Let’s fit the model and plot the subgroup lines on the data. Note: The model is the same regardless of what order we write the terms, but the plotting function only works properly if the quantitative variable is supplied first.

  1. Looking at the plot and before looking at the summary of the model, what sign should the coefficient for Smoke * Rest have? Will it be large or small in magnitude? What sign should the coefficient for Smoke have? (Careful with this last one: remember that the intercept term tells us the predicted value when the predictor is equal to 0, so you’ll need to imagine what the lines would do if we took Rest all the way down to 0) Check your intuitions by getting the summary() output.

SOLUTION

Bonus Material: Centering a Predictor

Sometimes it can be useful to center variables before fitting a model; that is, transforming them by subtracting their mean, so that 0 after the transformation represents the mean of that variable, and the value tells us how far above (or below, for negative values) the mean a case is for that variable.
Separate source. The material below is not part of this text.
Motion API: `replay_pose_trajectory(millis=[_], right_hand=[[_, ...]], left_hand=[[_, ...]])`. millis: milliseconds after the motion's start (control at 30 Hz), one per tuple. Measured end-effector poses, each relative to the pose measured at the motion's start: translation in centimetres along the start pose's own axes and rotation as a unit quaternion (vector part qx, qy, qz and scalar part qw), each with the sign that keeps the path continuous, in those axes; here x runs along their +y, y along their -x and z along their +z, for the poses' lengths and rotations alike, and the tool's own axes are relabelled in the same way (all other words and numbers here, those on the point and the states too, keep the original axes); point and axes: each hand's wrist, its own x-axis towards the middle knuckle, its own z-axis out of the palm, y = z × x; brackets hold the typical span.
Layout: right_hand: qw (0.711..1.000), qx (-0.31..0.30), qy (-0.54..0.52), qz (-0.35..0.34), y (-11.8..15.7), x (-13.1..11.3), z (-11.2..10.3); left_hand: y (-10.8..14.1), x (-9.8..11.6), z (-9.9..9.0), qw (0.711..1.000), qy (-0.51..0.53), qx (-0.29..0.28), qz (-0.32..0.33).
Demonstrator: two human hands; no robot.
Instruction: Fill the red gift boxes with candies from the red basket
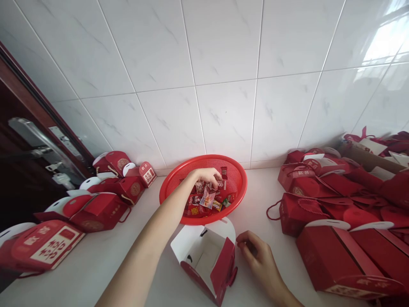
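A red plastic basket (243,187) against the wall holds wrapped candies (207,200). My left hand (207,175) reaches into it, palm down, fingertips bent onto the candies; what they pinch, if anything, is hidden. In front of the basket stands an open red box (223,264) with a white inside and no candy visible in it. Just right of that box is my right hand (255,251), its fingers curled and thumb close to the index finger, near the white flap; anything between them is too small to make out.
Several closed red gift boxes (102,213) stand at the left, beside a dark door with a metal handle (41,136). Many more red boxes (338,256) crowd the right side, with a cardboard carton (361,155) behind them. A tiled wall (223,106) bounds the back.
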Motion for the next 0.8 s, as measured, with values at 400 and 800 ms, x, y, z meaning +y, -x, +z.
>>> replay_pose_trajectory(millis=[400, 800], right_hand=[[0.989, 0.053, -0.131, 0.033, -0.4, -1.5, -0.8], [0.939, 0.140, -0.315, -0.019, 0.1, -5.7, -4.1]], left_hand=[[7.0, 6.8, 1.5, 0.986, 0.041, 0.060, 0.152], [11.3, 11.4, 8.4, 0.975, 0.036, 0.038, 0.214]])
Here’s the last model we fit but using centered pulse rates.

## 
## Call:
## lm(formula = ActiveCentered ~ RestCentered + Smoke + Smoke:RestCentered, 
##     data = PulseModified)
## 
## Residuals:
##     Min      1Q  Median      3Q     Max 
## -35.050  -9.971  -2.088   7.260  63.778 
## 
## Coefficients:
##                     Estimate Std. Error t value Pr(>|t|)    
## (Intercept)         -0.14563    1.05303  -0.138    0.890    
## RestCentered         1.13352    0.10698  10.595   <2e-16 ***
## Smoke1               1.18051    3.42335   0.345    0.731    
## RestCentered:Smoke1  0.02692    0.32603   0.083    0.934    
## ---
## Signif. codes:  0 '***' 0.001 '**' 0.01 '*' 0.05 '.' 0.1 ' ' 1
## 
## Residual standard error: 15.09 on 228 degrees of freedom
## Multiple R-squared:  0.3655, Adjusted R-squared:  0.3572 
## F-statistic: 43.78 on 3 and 228 DF,  p-value: < 2.2e-16
  1. Which coefficient(s) changed and which one(s) stayed the same when we centered the quantitative variables? For those that changed, how does their interpretation change now that we’re using centered values? (Hint: what is the role of the intercept, now that the meaning of zero has changed?)